The weird thing was that while gliding with the motor off the OSD was nicely displayed, but when the motor ran, the OSD broke up and disappeared until the motor was stopped again. Hindsight and advice from others suggested that this effect was interference caused by the ground loops and the various aerials I had inadvertently added into the system through having the dead-end connector sections. So I would need to tidy up my glider’s electrical system. A task I had been dreading. But the glider was not going into the air with the dodgy video transmitter, and replacing it would need a bit of rewiring so I decided to use a windy weekend to fix the wiring and install a good reliable ImmersionRC video transmitter.

Installing the Dianmu OSD System

What follows is a brief description of the arrangement I have used in my powered glider. The diagram below will hopefully make it clear how the various components connect. As much as possible I have tried to capture the wire colours to make it very clear where the ground is running. Please be aware that there is a change in the wire colours where the wires from the Dianmu OSD connect to the wires to the Video Transmitter. Click on the Image for a HiRes View.

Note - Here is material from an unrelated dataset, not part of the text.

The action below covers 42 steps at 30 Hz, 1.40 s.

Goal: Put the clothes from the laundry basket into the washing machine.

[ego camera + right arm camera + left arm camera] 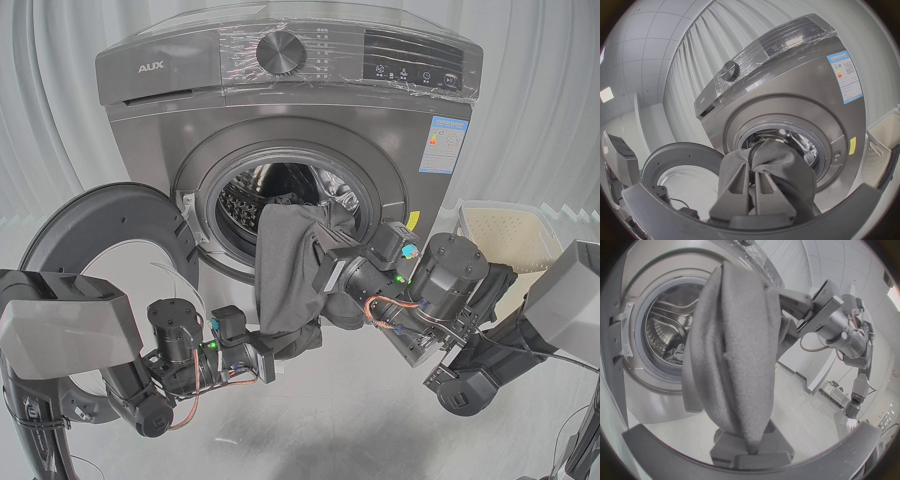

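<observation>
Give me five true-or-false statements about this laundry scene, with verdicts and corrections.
1. The washing machine door is open. True.
2. The right end effector grips the dark garment. True.
3. The laundry basket stands to the left of the machine. False: it stands to the right of it.
4. The dark garment lies fully inside the drum. False: it hangs out over the drum's rim.
5. The left end effector is empty. False: it holds the garment's lower end.
</observation>
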Motion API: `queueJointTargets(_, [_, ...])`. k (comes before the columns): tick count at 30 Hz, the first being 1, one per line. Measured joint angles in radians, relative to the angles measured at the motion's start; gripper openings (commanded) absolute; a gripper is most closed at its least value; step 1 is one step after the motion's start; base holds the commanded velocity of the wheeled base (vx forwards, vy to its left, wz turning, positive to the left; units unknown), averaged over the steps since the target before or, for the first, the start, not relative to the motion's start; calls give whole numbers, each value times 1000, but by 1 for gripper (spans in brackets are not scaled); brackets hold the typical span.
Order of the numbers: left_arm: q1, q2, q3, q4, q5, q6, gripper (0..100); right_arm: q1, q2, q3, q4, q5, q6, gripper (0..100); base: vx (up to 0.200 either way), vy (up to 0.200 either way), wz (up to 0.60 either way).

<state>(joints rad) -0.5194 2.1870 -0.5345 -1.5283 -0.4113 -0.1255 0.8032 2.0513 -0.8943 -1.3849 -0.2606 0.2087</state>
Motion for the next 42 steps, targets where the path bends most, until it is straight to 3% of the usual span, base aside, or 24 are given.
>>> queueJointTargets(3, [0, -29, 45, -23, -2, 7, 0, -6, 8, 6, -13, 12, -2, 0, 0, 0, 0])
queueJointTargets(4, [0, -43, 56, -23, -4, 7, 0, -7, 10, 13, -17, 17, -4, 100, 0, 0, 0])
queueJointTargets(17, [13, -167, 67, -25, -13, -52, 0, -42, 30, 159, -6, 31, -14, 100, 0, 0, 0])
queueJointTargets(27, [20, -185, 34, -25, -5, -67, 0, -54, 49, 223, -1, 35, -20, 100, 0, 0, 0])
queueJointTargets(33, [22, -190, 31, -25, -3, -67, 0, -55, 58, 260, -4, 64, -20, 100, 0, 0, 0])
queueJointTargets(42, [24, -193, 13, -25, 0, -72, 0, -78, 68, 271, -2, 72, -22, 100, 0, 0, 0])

Dianmu OSD Connection Diagram
Connections between the Dianmu OSD and other onboard systems.

You will see that the Dianmu OSD flight control system only controls the ailerons and elevator. The pilot still retains the ability to use the rudder and throttle even when the flight controller is flying in return-to-home mode. I have yet to see whether I need to set some sort of failsafe throttle level (say 30%) to help it get home if the plane loses the controller signal.

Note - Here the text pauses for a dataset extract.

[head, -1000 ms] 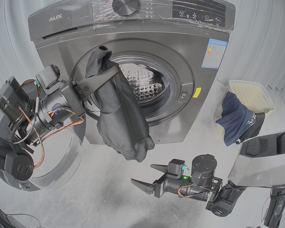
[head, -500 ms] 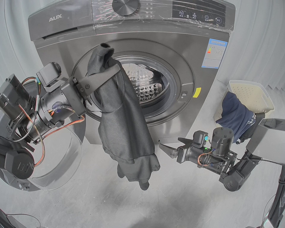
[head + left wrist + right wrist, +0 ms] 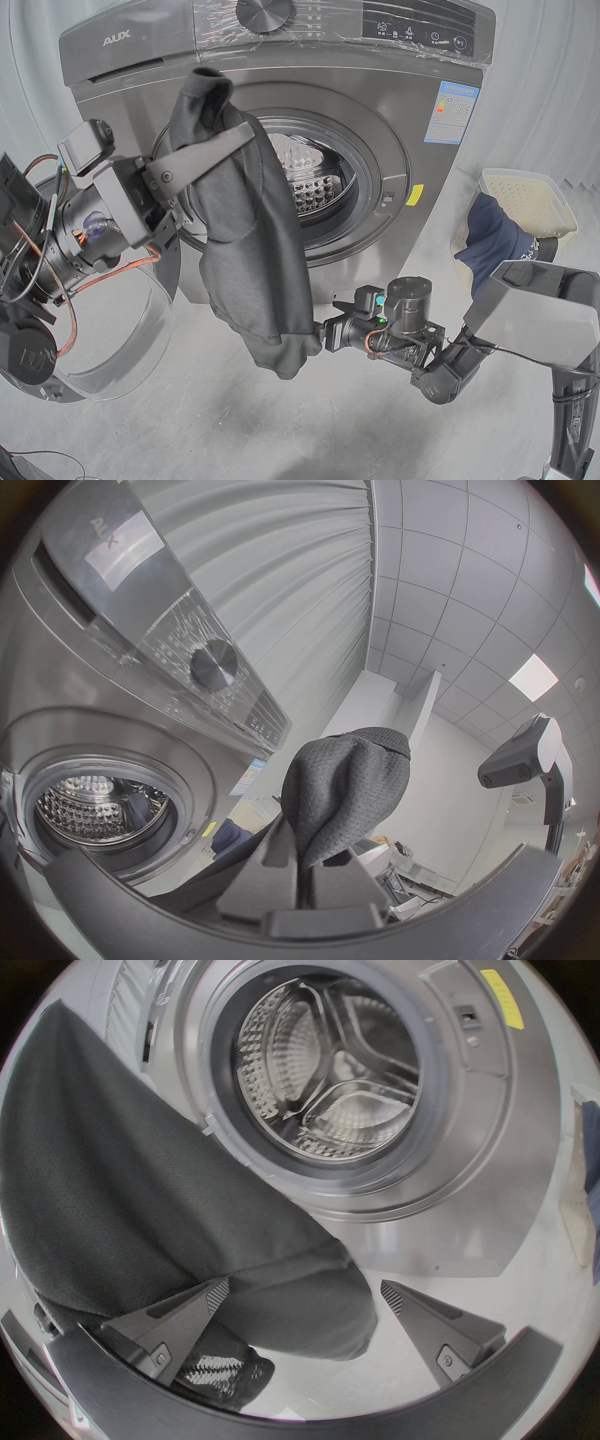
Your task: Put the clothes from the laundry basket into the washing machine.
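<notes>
A dark grey garment hangs in front of the washing machine's open drum, with my left gripper shut on its upper part. In the left wrist view the cloth bulges up out of that shut gripper. My right gripper is low at the garment's bottom end. In the right wrist view this gripper is open, and the garment's lower fold lies between its fingers. The drum looks bare inside.
The machine's glass door stands swung open at the lower left. A cream laundry basket sits on the floor to the right of the machine, with a navy garment draped over its rim. Bare grey floor lies in front.
My right arm has swung left from near the basket, bringing its open fingers to the garment's bottom end. My left gripper has lifted the garment a little higher.
</notes>
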`<state>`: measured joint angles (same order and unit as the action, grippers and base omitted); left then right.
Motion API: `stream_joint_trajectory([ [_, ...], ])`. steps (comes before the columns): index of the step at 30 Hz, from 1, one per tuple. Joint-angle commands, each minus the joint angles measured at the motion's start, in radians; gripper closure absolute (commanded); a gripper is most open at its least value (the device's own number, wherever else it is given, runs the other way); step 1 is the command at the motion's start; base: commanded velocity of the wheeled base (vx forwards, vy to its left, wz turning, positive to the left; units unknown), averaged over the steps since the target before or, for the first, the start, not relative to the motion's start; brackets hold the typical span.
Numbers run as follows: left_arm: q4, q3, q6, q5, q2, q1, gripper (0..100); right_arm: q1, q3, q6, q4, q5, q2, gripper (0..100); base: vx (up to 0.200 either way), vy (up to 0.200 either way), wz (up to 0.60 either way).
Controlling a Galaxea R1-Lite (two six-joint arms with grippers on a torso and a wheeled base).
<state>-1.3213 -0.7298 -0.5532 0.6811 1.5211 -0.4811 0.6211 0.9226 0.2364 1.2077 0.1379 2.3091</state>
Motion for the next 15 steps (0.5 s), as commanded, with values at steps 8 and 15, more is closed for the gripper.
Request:
stream_joint_trajectory([
  [8,0.053,-0.017,-0.017,0.069,-0.016,0.167,100,0.164,-0.042,0.012,0.043,0.009,-0.008,0,0.0,0.0,0.0],
  [15,0.06,-0.065,-0.045,0.101,-0.018,0.18,100,0.22,-0.082,0.012,0.055,-0.003,-0.013,0,0.0,0.0,0.0],
])
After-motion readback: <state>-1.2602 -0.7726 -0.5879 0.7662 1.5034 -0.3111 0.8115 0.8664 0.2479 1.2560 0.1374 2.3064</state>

The Dianmu OSD main board includes a connection for an RSSI (Received Signal Strength Indicator). I don’t have one of these and so that connection is left bare.

The camera includes a regulator in its connectors which allowed me to supply it directly from the main battery. The alternative would be to supply it from either the Dianmu OSD main board using one of the voltage out ports there or from the video transmitter which can supply 5V. My preference is to keep it clean, by supplying it from the main battery, thereby reducing the load on any of the other components that could be used to supply it.

Channels 6 and 7 on the transmitter are used to control the Dianmu OSD’s mode and navigate the menu system at startup. On the Turnigy 9XR transmitter I am using, the Autopilot mode is selected by a three position switch, and the OSD view mode is selected using one of the pots.

The system works. Now I just need a non-windy day to get it into the air and see if I have eliminated the OSD view breakup problem.